After attending a Zinn Education Project workshop on Reconstruction at the National Council of Social Studies annual conference in the fall of 2017, Esther Honda, a San Francisco Unified School District (SFUSD) librarian, was excited about the possibility of bringing a people’s history workshop back to her district. Honda explained,
If librarians learn people’s history content and methods, we can share it with teachers in our schools because we regularly collaborate on content-area instruction.
The Zinn Education Project was pleased to send Organizer/Curriculum Writer Ursula Wolfe-Rocca to lead a workshop with all district librarians at the start of the school year.
SFUSD requested a workshop that would be timely and relevant to ongoing debates about U.S. policy at the border with Mexico. The workshop’s centerpiece was Bill Bigelow’s lesson, available at the Zinn Education Project’s website, U.S. Mexico War: “We Take Nothing by Conquest, Thank God.”
Through a role play, Ursula introduced participants to a wide variety of individuals who witnessed or were part of the war. By taking on the perspective of a historical figure, and by talking with other characters in the room, participants learned about the war’s disputed origins, its connection to the question of slavery, its impact on soldiers and civilians of various nationalities and positions, and its role in redrawing the border between Mexico and the United States.

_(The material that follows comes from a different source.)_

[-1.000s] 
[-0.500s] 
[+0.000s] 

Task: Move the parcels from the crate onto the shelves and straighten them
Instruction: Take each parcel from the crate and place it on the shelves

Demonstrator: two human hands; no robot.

Below are a few of the comments from participants about the workshop:
I really appreciate this in-depth work focused on history with a social justice slant.
Love the variety of perspectives we got to be part of in our ‘mixer’. . . So glad we have you to help us.
I thought the presenter was great!
Can’t wait to do this with my students!
I really enjoyed learning from my colleagues when we became a character in the U.S. war with Mexico. . . Rethinking the information in our textbooks.
I learned a great way to introduce a unit or topic. The character mixer was amazing.
I will use the information I learned today to challenge students to think critically about what is told to them in their social studies and history textbooks.
The topic of borders (and U.S. and Mexico War) was perfectly relevant. I feel like the lesson idea is applicable to many different classes.
Last year the Zinn Education Project also offered workshops in Charlottesville, Virginia, Indiana, New Jersey, New York, Portland, Oregon, San Francisco, Vancouver, British Columbia, and Washington, D.C.